TASK GOAL: Transcribe word for word the lines below from the line with "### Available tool" through the line with "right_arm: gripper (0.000", ends included.

=== Section Start ===

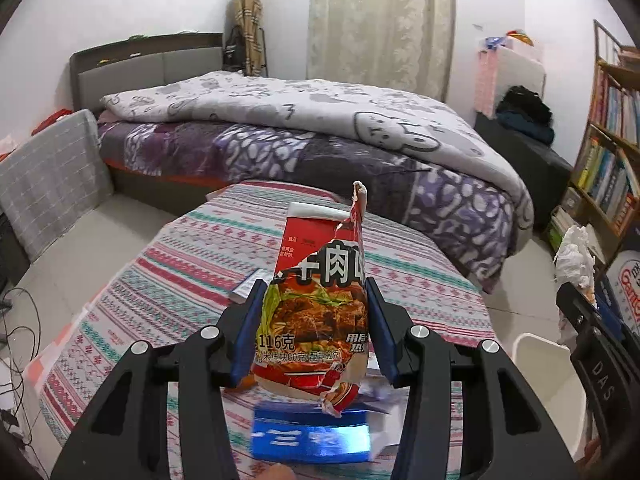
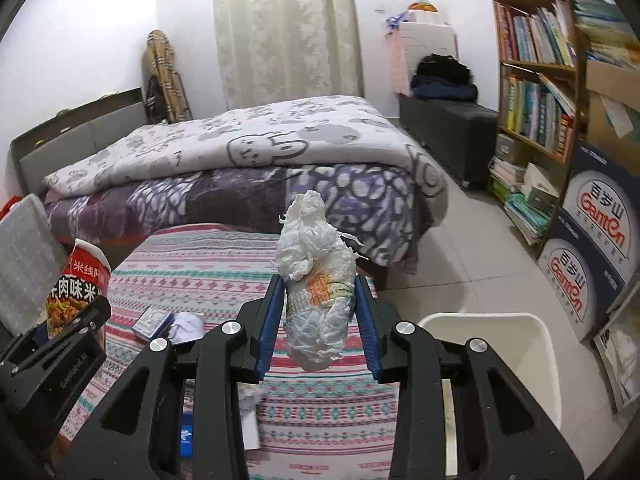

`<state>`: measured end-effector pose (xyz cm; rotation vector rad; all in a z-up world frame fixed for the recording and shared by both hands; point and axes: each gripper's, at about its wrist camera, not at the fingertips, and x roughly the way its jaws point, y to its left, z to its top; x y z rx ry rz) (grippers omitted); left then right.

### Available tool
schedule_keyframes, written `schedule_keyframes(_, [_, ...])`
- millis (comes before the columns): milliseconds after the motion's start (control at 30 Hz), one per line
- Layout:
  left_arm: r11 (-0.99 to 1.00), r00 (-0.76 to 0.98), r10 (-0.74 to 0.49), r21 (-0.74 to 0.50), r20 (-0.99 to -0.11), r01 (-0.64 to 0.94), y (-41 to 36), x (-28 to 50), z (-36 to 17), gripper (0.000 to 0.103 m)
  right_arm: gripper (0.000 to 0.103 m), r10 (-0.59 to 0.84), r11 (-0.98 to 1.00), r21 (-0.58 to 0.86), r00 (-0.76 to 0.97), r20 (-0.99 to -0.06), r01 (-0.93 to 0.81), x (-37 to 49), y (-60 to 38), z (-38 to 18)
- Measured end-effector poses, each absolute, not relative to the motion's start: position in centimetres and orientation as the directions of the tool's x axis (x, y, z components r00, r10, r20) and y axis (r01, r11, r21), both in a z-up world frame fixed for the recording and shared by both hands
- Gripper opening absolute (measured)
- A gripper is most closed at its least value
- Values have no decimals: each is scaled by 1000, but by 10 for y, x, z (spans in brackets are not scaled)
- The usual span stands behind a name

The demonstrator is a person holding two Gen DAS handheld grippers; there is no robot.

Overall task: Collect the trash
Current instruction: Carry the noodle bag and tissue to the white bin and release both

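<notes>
Below both grippers lies the worktop (image 1: pixel 192 264) in its striped cloth, with a white bin (image 2: pixel 500 344) just right of the right gripper (image 2: pixel 320 312). There the left gripper (image 1: pixel 316 328) pinches a torn red noodle packet (image 1: pixel 320 292) upright, while the right one pinches a crumpled tissue wad (image 2: pixel 320 280).

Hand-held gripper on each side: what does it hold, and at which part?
Left hand-held gripper clamps the torn red noodle packet across its lower half. Right hand-held gripper clamps the crumpled tissue wad around its middle.
</notes>
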<state>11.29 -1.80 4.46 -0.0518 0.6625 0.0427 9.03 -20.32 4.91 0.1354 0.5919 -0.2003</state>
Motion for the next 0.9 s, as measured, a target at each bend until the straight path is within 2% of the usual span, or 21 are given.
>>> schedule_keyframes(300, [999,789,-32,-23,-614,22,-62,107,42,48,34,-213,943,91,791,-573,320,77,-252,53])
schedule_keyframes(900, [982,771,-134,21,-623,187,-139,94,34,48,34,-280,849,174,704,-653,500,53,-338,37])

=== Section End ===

SOLVED EXERCISE:
### Available tool
schedule_keyframes, written `schedule_keyframes(_, [_, ...])`
- millis (comes before the columns): milliseconds after the motion's start (control at 30 Hz), one per line
- Layout:
  left_arm: r11 (-0.99 to 1.00), r00 (-0.76 to 0.98), r10 (-0.74 to 0.49), r21 (-0.74 to 0.50), r20 (-0.99 to -0.11), r01 (-0.64 to 0.94), y (-41 to 36), x (-28 to 50), z (-36 to 17), gripper (0.000 to 0.103 m)
  right_arm: gripper (0.000 to 0.103 m), r10 (-0.59 to 0.84), r11 (-0.98 to 1.00), r21 (-0.58 to 0.86), r00 (-0.76 to 0.97), r20 (-0.99 to -0.06), r01 (-0.93 to 0.81), x (-37 to 49), y (-60 to 38), z (-38 to 18)

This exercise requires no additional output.